--- WHAT NEEDS TO BE DONE ---
When the listing has been read, print it out again in full, word for word.

--- GIVEN MATERIAL ---
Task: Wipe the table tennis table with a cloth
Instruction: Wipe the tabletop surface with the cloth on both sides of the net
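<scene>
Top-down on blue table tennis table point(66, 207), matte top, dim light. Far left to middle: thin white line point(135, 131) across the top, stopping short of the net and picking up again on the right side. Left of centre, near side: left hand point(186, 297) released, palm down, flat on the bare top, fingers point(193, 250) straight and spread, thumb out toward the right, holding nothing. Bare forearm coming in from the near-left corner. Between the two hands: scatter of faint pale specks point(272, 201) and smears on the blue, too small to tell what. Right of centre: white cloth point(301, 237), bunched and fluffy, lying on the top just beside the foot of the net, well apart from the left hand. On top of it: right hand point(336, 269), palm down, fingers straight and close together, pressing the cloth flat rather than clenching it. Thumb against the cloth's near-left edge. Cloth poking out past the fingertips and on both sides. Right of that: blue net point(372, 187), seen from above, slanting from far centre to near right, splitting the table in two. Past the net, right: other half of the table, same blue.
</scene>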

--- ANSWER TO THIS TASK ---
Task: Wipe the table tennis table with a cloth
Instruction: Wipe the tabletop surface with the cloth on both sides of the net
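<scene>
Top-down on blue table tennis table point(66, 207), matte top, dim light. Far left to middle: thin white line point(135, 131) across the top, stopping short of the net and picking up again on the right side. Left of centre, near side: left hand point(186, 297) released, palm down, flat on the bare top, fingers point(193, 250) straight and spread, thumb out toward the right, holding nothing. Bare forearm coming in from the near-left corner. Between the two hands: scatter of faint pale specks point(272, 201) and smears on the blue, too small to tell what. Right of centre: white cloth point(301, 237), bunched and fluffy, lying on the top just beside the foot of the net, well apart from the left hand. On top of it: right hand point(336, 269), palm down, fingers straight and close together, pressing the cloth flat rather than clenching it. Thumb against the cloth's near-left edge. Cloth poking out past the fingertips and on both sides. Right of that: blue net point(372, 187), seen from above, slanting from far centre to near right, splitting the table in two. Past the net, right: other half of the table, same blue.
</scene>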

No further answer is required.